How Are Injury Claims Figured By Insurance Companies in the UK?

When you file injury claims in the UK, it is important to know exactly how claims are figured and handled. This is the most difficult part of a claim to determine. Every amount varies based on the particular circumstances that surround the claim. There is a basic way claims are determined by most insurance companies, however. The first step is being able to determine exactly what type of damage has occurred. You cannot be compensated until this part of the equation is figured out. The most common practice, especially after a car accident where one person is liable, is that the person responsible for the accident pays the person that has been injured. This payment is made through their insurance company. Car accident claims tend to cover medical care plus related expenses, permanent disability for disfigurement, loss of family, damaged property and emotional damages.

Compensation can be somewhat east to figure since you can compare money spent and any money that may have been lost to come up with a settlement figure. There is no exact way to prepare this figure since you cannot put a monetary figure on suffering and pain, missed opportunities and lost opportunities. Since this seems to be a major stumbling block, it leaves insurance companies in a position to use a damage formula.
An insurance adjuster is appointed to figure any medical expense that has been correlated to the in injury. Those expenses are given the term ‘medical special damages’. This is the figure that will be used to come up with a settlement amount. Depending on how serious or minor the injuries may be, the adjuster will add to the settlement amount based on pain, loss and suffering on a scale from 1.5 to 5 and multiply the amount accordingly.
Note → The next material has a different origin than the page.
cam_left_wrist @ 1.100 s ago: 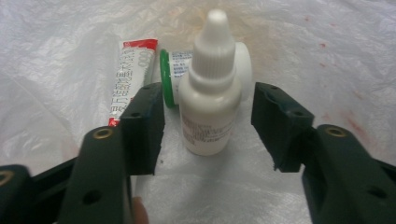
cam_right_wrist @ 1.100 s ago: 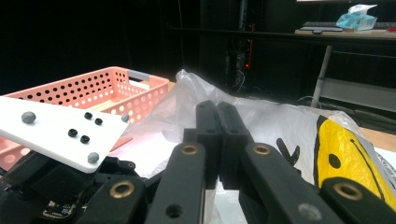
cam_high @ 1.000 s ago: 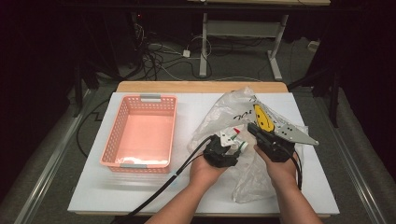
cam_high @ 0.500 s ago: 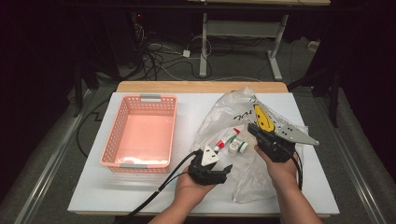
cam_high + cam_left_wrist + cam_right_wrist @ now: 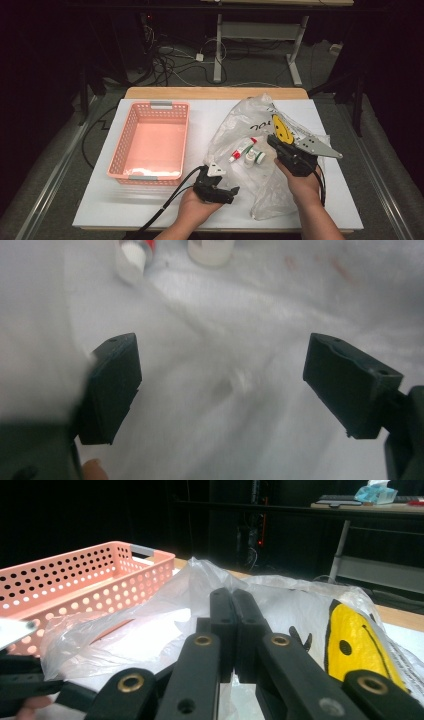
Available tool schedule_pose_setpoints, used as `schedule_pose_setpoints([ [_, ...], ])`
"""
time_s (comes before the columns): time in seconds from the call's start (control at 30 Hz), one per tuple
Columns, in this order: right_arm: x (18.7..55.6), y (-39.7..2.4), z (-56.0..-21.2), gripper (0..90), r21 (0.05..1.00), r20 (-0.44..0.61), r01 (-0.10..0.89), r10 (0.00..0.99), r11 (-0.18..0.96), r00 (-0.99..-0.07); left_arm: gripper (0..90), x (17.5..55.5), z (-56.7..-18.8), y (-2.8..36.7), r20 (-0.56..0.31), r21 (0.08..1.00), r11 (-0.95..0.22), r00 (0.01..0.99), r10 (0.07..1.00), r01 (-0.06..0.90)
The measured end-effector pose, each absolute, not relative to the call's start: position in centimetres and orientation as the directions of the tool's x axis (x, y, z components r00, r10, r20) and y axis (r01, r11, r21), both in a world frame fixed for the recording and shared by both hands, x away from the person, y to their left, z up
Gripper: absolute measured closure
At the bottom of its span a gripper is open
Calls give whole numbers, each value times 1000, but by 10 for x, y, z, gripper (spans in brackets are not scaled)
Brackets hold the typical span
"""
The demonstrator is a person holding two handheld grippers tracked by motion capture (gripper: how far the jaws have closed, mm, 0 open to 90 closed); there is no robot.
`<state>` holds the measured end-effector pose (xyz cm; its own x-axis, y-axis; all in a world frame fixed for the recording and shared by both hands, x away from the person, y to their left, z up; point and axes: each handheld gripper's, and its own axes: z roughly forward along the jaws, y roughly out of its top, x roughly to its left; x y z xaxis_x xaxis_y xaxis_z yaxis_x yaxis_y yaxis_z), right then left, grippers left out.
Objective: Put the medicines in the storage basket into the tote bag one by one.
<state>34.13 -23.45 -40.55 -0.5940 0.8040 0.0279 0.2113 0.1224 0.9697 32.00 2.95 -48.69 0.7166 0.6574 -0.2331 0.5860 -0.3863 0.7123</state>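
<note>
Though near, tubes (image 5: 245, 150) beyond left claw (image 5: 231, 192)

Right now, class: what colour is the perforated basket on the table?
The basket is salmon pink with grey handles, best seen in the high view.

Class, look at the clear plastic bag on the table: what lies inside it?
Through the plastic bag show a red-and-white tube and a small white bottle with a green-marked item beside it. Its crumpled folds blur anything else inside.

The tube (image 5: 134, 255) and bottle (image 5: 211, 249) are cut off by the top edge.
</note>
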Motion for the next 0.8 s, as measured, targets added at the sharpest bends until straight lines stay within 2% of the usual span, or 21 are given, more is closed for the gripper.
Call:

Once this figure has been determined for injury claims, then the negotiations begin. The next thing that needs to be determined is the extent of the fault of the other party involved. The basis for the damages formula simply gives a basis to work from before the fault of the other party has been considered. This can make an injury claim rise significantly depending on the amount of fault involved. If little or no fault is involved, then the overall figure for the injury claim is reduced.